Recorded data
______

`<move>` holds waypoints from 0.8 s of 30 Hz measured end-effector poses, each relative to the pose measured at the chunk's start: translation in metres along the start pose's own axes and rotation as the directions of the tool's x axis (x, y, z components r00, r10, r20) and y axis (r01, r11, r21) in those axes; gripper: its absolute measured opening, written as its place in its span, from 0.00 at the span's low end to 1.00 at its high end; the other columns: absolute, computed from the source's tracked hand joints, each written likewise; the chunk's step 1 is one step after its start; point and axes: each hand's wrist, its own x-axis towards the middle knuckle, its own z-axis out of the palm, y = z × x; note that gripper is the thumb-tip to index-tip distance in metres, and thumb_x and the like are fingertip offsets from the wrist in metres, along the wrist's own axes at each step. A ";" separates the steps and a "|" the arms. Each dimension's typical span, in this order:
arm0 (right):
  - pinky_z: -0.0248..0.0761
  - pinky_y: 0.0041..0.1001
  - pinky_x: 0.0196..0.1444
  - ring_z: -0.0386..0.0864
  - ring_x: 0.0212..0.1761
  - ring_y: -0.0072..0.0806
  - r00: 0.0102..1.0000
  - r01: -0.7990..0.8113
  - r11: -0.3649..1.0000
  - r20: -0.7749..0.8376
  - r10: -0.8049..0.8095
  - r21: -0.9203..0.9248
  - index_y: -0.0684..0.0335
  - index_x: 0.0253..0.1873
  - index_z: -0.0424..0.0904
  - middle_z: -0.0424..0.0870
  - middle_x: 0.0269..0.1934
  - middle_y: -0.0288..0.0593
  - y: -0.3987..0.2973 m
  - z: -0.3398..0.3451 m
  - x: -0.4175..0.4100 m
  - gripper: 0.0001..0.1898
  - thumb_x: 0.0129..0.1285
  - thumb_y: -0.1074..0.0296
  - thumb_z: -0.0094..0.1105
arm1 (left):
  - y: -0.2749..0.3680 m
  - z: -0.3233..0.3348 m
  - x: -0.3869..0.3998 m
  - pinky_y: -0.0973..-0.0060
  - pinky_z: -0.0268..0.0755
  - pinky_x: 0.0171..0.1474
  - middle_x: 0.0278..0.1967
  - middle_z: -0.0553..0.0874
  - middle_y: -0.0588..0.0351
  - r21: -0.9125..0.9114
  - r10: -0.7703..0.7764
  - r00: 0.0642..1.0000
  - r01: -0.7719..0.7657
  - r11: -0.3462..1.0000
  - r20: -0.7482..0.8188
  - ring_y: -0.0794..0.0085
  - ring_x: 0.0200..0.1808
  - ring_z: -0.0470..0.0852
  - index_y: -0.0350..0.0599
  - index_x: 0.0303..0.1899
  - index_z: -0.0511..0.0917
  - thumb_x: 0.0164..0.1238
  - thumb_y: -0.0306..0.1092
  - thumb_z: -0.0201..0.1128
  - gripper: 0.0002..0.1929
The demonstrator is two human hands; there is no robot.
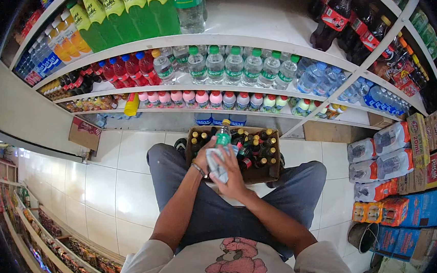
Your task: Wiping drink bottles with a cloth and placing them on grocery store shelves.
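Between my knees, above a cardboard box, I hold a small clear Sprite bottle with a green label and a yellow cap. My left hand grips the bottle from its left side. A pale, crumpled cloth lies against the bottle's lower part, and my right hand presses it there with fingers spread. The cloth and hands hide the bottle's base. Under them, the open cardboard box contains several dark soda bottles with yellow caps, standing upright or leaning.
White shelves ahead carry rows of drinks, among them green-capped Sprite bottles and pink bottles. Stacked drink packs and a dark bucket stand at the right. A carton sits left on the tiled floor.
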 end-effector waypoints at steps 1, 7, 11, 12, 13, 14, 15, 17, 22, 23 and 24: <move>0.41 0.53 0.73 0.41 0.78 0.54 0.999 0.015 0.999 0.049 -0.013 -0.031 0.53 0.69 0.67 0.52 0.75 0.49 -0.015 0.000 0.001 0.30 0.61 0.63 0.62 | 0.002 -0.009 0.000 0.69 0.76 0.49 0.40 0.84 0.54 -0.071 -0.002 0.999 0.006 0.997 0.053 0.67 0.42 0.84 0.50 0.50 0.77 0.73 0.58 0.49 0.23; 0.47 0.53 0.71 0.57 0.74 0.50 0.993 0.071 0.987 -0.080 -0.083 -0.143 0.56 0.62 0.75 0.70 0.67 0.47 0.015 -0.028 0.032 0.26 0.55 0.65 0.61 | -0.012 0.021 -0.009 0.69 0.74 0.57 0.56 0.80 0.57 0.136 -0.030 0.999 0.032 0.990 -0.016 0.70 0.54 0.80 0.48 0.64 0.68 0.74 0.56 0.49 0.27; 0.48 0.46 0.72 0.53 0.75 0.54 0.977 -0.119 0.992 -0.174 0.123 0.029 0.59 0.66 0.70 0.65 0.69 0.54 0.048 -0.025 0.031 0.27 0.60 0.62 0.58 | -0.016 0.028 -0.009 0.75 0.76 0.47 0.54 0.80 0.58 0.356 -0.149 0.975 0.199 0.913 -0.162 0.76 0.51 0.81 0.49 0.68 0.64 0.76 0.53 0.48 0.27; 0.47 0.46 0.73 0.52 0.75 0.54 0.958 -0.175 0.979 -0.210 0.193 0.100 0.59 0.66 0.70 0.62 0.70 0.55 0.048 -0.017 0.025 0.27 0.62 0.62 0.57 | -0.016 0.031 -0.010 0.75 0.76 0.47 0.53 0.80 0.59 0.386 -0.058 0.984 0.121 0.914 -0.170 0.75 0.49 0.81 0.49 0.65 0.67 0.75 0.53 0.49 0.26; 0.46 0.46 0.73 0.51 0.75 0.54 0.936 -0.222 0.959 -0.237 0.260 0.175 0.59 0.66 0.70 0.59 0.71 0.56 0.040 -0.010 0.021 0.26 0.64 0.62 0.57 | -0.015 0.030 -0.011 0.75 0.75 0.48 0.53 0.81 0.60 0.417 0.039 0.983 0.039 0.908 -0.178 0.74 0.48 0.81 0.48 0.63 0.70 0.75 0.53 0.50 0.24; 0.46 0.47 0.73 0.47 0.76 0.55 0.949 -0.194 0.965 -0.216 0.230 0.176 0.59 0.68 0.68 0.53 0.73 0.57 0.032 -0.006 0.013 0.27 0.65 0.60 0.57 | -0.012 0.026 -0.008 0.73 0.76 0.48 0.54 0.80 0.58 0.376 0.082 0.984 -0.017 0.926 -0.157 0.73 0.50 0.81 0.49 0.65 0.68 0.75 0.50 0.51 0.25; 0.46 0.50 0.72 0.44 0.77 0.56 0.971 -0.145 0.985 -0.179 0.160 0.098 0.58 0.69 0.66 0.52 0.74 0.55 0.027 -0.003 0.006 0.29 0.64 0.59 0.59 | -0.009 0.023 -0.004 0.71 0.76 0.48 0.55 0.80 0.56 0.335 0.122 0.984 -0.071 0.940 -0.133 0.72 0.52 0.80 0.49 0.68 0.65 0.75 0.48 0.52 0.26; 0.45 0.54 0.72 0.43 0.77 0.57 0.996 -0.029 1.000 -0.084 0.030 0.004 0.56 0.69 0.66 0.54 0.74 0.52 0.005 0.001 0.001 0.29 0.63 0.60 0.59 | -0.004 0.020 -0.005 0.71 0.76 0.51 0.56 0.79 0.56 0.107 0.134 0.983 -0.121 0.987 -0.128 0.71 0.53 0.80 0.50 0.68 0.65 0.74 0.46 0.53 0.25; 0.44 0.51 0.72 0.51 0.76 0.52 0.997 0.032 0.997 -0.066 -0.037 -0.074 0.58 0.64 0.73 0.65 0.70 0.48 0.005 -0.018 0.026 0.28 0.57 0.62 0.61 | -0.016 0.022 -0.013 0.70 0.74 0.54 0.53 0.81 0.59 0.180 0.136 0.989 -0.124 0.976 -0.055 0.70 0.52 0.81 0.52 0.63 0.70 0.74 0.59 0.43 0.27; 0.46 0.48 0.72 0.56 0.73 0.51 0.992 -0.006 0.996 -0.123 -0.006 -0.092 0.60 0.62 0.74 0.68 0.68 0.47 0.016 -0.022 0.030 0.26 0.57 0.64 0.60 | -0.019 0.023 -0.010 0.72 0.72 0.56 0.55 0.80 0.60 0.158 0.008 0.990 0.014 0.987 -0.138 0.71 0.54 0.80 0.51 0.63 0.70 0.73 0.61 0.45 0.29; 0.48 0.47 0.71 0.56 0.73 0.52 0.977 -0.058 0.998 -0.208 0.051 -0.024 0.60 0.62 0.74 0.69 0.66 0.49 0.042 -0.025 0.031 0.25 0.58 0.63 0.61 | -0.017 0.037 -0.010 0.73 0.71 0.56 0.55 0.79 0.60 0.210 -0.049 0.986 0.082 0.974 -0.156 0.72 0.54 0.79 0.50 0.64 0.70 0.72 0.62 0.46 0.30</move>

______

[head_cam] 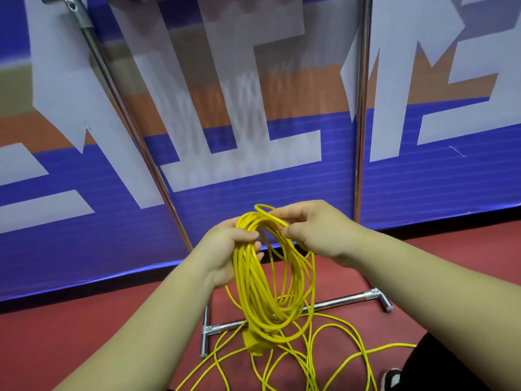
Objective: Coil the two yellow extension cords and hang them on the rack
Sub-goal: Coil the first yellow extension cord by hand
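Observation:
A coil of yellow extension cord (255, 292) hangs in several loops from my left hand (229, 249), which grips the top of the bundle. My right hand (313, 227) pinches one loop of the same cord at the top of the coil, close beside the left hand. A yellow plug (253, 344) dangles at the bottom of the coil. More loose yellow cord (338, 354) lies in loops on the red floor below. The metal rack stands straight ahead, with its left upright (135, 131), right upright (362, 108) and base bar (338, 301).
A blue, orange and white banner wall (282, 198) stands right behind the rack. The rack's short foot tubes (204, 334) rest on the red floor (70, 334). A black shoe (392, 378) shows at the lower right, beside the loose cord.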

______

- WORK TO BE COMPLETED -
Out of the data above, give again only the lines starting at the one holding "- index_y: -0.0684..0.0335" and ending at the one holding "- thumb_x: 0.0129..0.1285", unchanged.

- EXERCISE RESPONSE -
  - index_y: -0.0684..0.0335
  - index_x: 0.0253..0.1873
  - index_z: -0.0424..0.0904
  - middle_z: -0.0424..0.0870
  - middle_x: 0.0269..0.1934
  - middle_y: -0.0288..0.0593
  - y: -0.3987..0.2973 m
  - z: -0.3398..0.3451 m
  - x: -0.4175..0.4100 m
  - gripper: 0.0001..0.1898
  - thumb_x: 0.0129..0.1285

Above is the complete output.